What We Have Covered And You Have Learned#
So, what have we been able to cover in this course? Well, we’ve learned how to use XGBoost for both classification and regression tasks. We’ve also covered all the most important hyperparameters that you should tune when creating XGBoost models, so that they are as performant as possible. And we just finished up how to incorporate XGBoost into pipelines, and used some more advanced functions that allow us to seamlessly work with Pandas DataFrames and scikit-learn. That’s quite a lot of ground we’ve covered and you should be proud of what you’ve been able to accomplish.

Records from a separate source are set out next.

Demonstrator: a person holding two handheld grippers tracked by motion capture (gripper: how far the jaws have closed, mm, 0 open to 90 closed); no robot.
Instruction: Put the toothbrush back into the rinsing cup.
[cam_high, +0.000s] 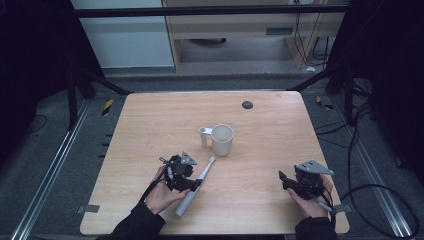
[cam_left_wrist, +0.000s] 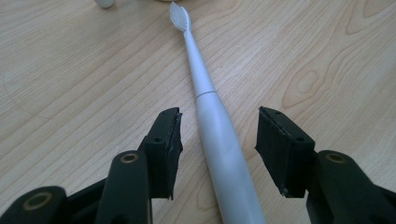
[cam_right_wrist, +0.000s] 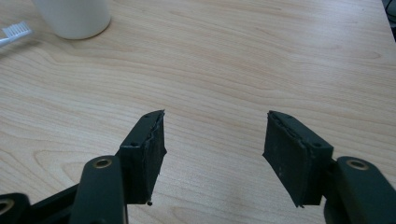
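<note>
Left tool wide, straddling untouched grey-white electric toothbrush lying flat on wooden table, head toward white cup at 1 o'clock; right tool open, empty, parked clear.

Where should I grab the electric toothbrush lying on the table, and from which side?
Grip the toothbrush on its thick handle, coming from above with the left gripper, jaws either side. It lies flat, and the handle is wider and steadier than the thin neck.

One electric toothbrush lies on the table at six o'clock of one white cup; one small white tube stands at the cup's nine o'clock.
</note>
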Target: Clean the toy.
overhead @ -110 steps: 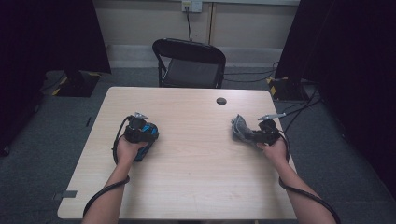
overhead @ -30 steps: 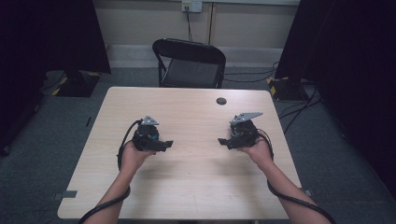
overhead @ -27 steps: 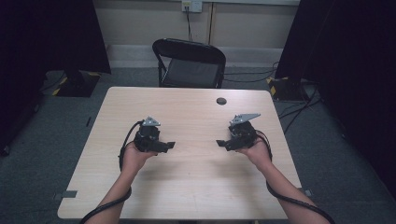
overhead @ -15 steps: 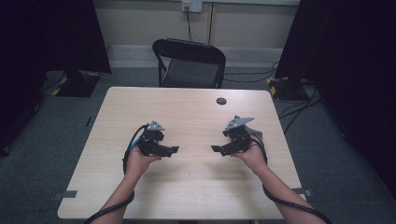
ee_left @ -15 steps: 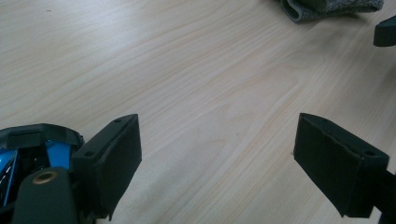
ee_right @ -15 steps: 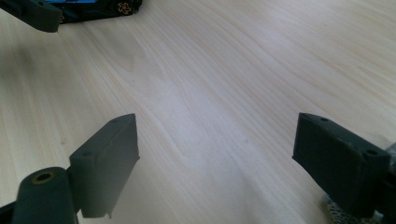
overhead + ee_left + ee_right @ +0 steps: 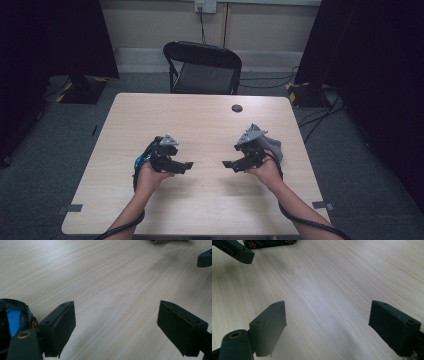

What We Have Not Covered (And How You Can Proceed)#
However, although we’ve covered quite a lot, we didn’t cover some other topics that would advance your mastery of XGBoost. Specifically, we never looked into how to use XGBoost for ranking or recommendation problems, which can be done by modifying the loss function you use when constructing your model. We also didn’t look into more advanced hyperparameter selection strategies. The most powerful strategy, called Bayesian optimization, has been used with lots of success, and entire companies have been created just for specifically using this method in tuning models (for example, the company sigopt does exactly this). It’s a powerful method, but would take an entire other DataCamp course to teach properly! Finally, we haven’t talked about ensembling XGBoost with other models. Although XGBoost is itself an ensemble method, nothing stops you from combining the predictions you get from an XGBoost model with other models, as this is usually a very powerful additional way to squeeze the last bit of juice from your data. Learning about all of these additional topics will help you become an even more powerful user of XGBoost. Now that you know your way around the package, there’s no reason for you to stop learning how to get even more benefits out of it.
Congratulations!#
I hope you’ve enjoyed taking this course on XGBoost as I have teaching it. Please let us know if you’ve enjoyed the course and definitely let me know how I can improve it. It’s been a pleasure, and I hope you continue your data science journey from here!